### DIRECTIONS
Your answer must be an exact transcription of the data, with every picture omitted.
======
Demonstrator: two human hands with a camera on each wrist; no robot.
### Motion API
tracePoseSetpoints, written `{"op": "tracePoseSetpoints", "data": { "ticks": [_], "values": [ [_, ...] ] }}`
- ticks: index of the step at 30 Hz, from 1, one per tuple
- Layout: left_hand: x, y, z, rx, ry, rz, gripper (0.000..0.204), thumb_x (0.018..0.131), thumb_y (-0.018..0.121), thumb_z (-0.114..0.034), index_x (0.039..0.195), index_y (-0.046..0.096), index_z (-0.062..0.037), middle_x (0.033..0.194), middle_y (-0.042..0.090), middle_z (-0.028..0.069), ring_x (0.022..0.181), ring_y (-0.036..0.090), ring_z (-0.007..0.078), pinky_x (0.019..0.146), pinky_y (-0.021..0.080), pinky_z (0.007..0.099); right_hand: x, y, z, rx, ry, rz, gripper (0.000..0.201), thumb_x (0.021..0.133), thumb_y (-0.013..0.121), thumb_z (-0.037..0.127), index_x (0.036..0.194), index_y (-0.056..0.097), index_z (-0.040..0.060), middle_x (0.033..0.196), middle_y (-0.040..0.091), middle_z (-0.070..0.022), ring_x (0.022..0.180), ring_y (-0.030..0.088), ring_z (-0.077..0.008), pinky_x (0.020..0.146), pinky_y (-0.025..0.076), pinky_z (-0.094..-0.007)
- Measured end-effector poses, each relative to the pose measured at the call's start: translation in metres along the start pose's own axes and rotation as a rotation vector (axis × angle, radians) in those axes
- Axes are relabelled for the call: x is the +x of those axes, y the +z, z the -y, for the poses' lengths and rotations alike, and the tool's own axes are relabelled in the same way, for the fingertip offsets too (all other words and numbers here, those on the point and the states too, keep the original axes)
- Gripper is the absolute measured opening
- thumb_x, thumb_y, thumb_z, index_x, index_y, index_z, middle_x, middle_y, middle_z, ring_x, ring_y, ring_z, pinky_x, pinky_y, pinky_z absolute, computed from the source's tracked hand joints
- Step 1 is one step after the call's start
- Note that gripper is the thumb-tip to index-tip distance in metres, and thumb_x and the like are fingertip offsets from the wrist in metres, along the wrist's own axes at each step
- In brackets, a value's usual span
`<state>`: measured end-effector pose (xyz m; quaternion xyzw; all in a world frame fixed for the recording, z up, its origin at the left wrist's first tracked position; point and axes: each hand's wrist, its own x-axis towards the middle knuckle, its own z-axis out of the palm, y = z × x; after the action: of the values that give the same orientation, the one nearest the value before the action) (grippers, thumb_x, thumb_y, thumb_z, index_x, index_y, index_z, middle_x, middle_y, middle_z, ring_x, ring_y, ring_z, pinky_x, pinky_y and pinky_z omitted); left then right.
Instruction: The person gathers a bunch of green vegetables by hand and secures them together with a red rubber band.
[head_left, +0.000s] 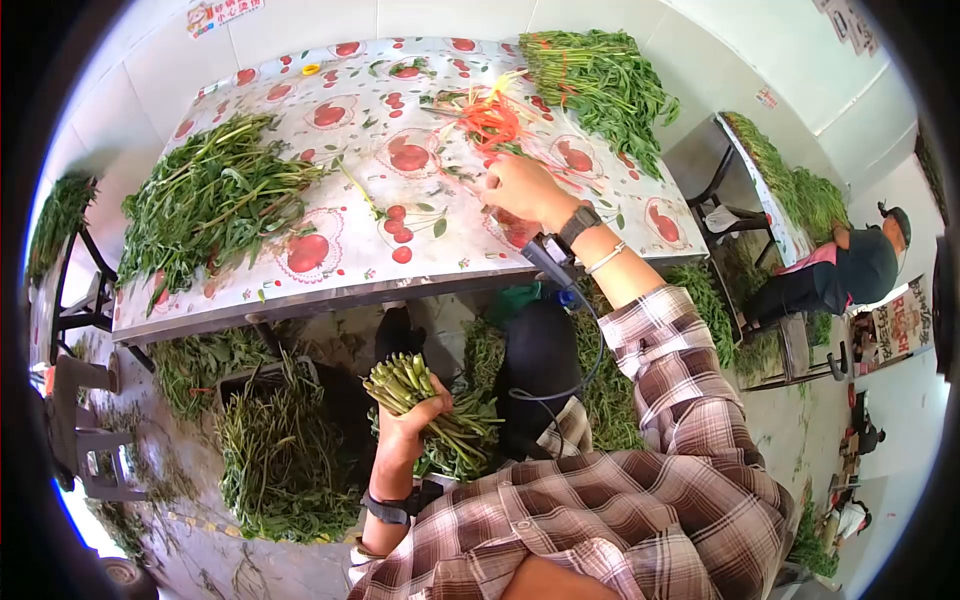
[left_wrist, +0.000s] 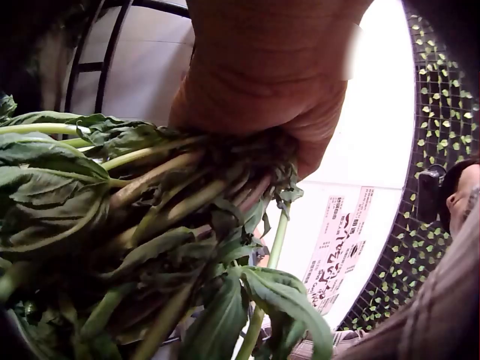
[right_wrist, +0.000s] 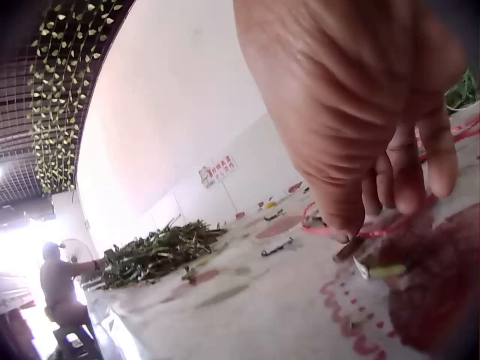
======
### RESPONSE TO THIS TASK
Demonstrator: two human hands with a camera on each wrist; no robot.
### Motion API
tracePoseSetpoints, written `{"op": "tracePoseSetpoints", "data": { "ticks": [_], "values": [ [_, ...] ] }}`
- ticks: index of the step at 30 Hz, from 1, one per tuple
- Layout: left_hand: x, y, z, rx, ry, rz, gripper (0.000..0.204), thumb_x (0.018..0.131), thumb_y (-0.018..0.121), thumb_z (-0.114..0.034), index_x (0.039..0.195), index_y (-0.046..0.096), index_z (-0.062..0.037), middle_x (0.033..0.194), middle_y (-0.042..0.090), middle_z (-0.028..0.069), ring_x (0.022..0.181), ring_y (-0.036..0.090), ring_z (-0.007..0.078), pinky_x (0.019..0.146), pinky_y (-0.021..0.080), pinky_z (0.007..0.099); right_hand: x, y, z, rx, ry, rz, gripper (0.000..0.201), thumb_x (0.021..0.133), thumb_y (-0.013..0.121), thumb_z (-0.037..0.127), index_x (0.036..0.194), index_y (-0.056..0.097), index_z (-0.040..0.060), middle_x (0.033..0.196), middle_y (-0.040..0.091), middle_z (-0.070..0.022), ring_x (0.022..0.180), ring_y (-0.030..0.088), ring_z (-0.077..0.008), pinky_x (0.020..0.146), pinky_y (-0.025..0.076), pinky_z (-0.094..-0.007)
- Measured end-effector poses, each relative to the pose measured at the call's start: translation in metres along the start pose's own axes and rotation as a rotation vector (axis × angle, radians) in those axes
- Axes are relabelled for the call: x is the +x of those axes, y the +z, z the -y, for the poses' lengths and rotations alike, and the tool's own axes are relabelled in the same way, for the fingertip offsets too (all other words and numbers here, those on the point and the states too, keep the original axes)
- Gripper is the absolute measured opening
- thumb_x, thumb_y, thumb_z, index_x, index_y, index_z, middle_x, middle_y, middle_z, ring_x, ring_y, ring_z, pinky_x, pinky_y, pinky_z absolute, computed from the source's tracked hand joints
- Step 1 is one step after the call's start
- Note that gripper is the thumb-tip to index-tip distance in metres, and thumb_x and the like are fingertip offsets from the wrist in metres, along the wrist's own axes at each step
- In brackets, a value's usual span
`<state>`: measured end-effector pose (xyz m; quaternion xyzw; all in a world frame fixed for the recording, z up, its origin at the left wrist's first tracked position; point and axes: each hand's wrist, its own x-axis towards the middle knuckle, its own z-axis out of the palm, y = z × x; after the action: of the values that give the same orientation, the one nearest the value before the action) (grippers, thumb_x, thumb_y, thumb_z, index_x, index_y, index_z, middle_x, middle_y, middle_z, ring_x, ring_y, ring_z, pinky_x, pinky_y and pinky_z omitted); left then right.
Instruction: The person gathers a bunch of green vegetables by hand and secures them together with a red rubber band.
[head_left, +0.000s] 
[left_wrist, +0.000s] 
[right_wrist, +0.000s] 

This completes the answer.